Today, the technology behind the Brain has been improved from “reading comprehension” of extracting numbers and data, to connecting and interlinking those. This is also what won Diagnosia follow-on funding from the FFG.
On to new shores?
The drug search of Diagnosia is freely available in 14 languages and serves more than 1,3 million users per month. With the newly acquired funds, the startup plans to expand beyond Austria before Christmas. There, two of Diagnosia’s programmes – Index and most likely Check (still in beta) will be available in a localised version. “Localisation is not easy at all. There really is no central governing law on independent medical advice,” said Zinnagl. “When we enter a new market, all legal disclaimers, for example, must be drafted with regard to the country. Drug names are often completely different in different countries.”
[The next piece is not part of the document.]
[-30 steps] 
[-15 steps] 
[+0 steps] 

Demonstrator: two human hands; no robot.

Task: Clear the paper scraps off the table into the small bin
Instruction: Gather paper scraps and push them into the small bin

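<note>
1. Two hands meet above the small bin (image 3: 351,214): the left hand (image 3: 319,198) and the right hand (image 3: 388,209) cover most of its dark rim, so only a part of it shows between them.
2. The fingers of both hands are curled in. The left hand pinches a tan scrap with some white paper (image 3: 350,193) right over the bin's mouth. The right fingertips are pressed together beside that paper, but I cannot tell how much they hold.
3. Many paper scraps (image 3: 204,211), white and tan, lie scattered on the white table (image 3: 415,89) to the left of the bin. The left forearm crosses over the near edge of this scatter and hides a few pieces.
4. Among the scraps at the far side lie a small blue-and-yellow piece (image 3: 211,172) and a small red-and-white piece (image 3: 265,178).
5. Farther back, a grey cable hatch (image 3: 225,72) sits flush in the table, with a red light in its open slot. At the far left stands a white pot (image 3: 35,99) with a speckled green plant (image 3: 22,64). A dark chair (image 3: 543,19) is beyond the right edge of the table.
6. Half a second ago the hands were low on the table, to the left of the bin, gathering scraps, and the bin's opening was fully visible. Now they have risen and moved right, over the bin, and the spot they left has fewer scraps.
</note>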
Simultaneously, Diagnosia will roll out Check as well as its mobile applicationsfor smartphones and tablets in Austria. Their marketing roadmap has been extensively planned to raise awareness before the launch – addressing key opinion leaders, medical journals and doctors’ unions. “We saw in Austria that we got our first customers simply by sending out an email, announcing that this database will be available soon – demand is quite high, as there really is no comparable system widely available,” said Zinnagl.
And then?
Diagnosia is currently running usage trials in Australia, since Australian doctors need to be highly mobile and tech savvy due to low population density. Yet, will doctors ever be replaced by a huge database? “No, I don’t believe so,” said Zinnagl. “We are observing a big shift, medical knowledge increases at incredible rates and the standards of evidence-based medicine keep increasing [as drugs and treatments need to be increasingly backed by clinical trials and studies]. The sum of information is simply too large, and technology is already a fundamental part of the medical practice.”
Diagnosia currently operates with a team of 20 out of their Vienna headquarters – in five years they want to be present not only in numerous European countries, but “be the best in terms of product and information – a true support for doctors by doctors.”